*** THE DATA ***

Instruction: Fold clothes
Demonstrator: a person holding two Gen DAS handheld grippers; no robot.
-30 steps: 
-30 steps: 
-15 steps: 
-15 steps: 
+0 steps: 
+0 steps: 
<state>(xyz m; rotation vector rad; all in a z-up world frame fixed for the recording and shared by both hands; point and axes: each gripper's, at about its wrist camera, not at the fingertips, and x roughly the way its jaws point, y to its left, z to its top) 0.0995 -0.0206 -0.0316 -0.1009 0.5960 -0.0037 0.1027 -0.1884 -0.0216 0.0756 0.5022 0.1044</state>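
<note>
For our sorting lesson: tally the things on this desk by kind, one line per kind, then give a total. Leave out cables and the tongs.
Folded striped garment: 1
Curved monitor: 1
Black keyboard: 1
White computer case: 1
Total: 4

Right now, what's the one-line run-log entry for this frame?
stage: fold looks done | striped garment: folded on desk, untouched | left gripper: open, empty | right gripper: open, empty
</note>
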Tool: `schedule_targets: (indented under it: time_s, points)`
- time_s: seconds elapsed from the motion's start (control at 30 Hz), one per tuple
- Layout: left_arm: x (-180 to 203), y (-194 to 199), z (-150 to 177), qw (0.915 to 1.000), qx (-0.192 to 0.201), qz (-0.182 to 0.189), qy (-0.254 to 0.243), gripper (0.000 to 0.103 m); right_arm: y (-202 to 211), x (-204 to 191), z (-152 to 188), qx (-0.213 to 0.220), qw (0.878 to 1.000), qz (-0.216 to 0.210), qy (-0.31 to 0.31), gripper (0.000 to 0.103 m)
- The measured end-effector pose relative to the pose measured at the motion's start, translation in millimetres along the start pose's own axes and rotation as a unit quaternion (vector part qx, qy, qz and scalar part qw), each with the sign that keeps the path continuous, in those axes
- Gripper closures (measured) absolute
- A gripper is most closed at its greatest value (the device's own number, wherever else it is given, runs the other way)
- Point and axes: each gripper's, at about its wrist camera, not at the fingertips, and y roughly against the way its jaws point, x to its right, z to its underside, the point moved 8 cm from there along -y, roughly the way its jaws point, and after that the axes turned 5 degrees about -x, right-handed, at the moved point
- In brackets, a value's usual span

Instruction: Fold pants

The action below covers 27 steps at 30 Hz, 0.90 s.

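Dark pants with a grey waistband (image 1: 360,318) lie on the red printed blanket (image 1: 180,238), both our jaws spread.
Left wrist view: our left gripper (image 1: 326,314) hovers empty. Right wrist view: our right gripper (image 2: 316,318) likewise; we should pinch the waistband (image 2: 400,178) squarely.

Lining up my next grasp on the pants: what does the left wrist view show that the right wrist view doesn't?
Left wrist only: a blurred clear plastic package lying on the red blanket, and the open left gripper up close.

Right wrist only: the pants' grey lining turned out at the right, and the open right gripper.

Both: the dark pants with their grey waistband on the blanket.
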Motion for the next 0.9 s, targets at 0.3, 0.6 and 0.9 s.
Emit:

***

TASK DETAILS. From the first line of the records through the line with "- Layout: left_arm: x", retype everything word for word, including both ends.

YOUR SOLUTION.
Instruction: Fold clothes
Demonstrator: a person holding two Gen DAS handheld grippers; no robot.
-30 steps: 
-30 steps: 
-15 steps: 
-15 steps: 
+0 steps: 
+0 steps: 
<state>(xyz m; rotation vector rad; all in a z-up world frame fixed for the recording and shared by both hands; point and axes: each gripper's, at about its wrist camera, not at the fingertips, and x roughly the way its jaws point, y to its left, z to its top) 0.0995 -0.0206 -0.0316 -0.1009 0.5960 -0.0037 0.1027 -0.1884 -0.0216 0.0756 0.5022 0.1044</state>
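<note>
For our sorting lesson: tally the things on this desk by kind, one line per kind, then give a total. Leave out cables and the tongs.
Folded striped garment: 1
Curved monitor: 1
Black keyboard: 1
White computer case: 1
Total: 4

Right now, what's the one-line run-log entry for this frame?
stage: fold looks done | striped garment: folded on desk, untouched | left gripper: open, empty | right gripper: open, empty
</note>
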Tool: `schedule_targets: (indented under it: time_s, points)`
- time_s: seconds elapsed from the motion's start (control at 30 Hz), one per tuple
- Layout: left_arm: x (-180 to 203), y (-194 to 199), z (-150 to 177), qw (0.915 to 1.000), qx (-0.192 to 0.201), qz (-0.182 to 0.189), qy (-0.254 to 0.243), gripper (0.000 to 0.103 m); right_arm: y (-202 to 211), x (-204 to 191), z (-152 to 188), qx (-0.213 to 0.220), qw (0.878 to 1.000), qz (-0.216 to 0.210), qy (-0.31 to 0.31), gripper (0.000 to 0.103 m)

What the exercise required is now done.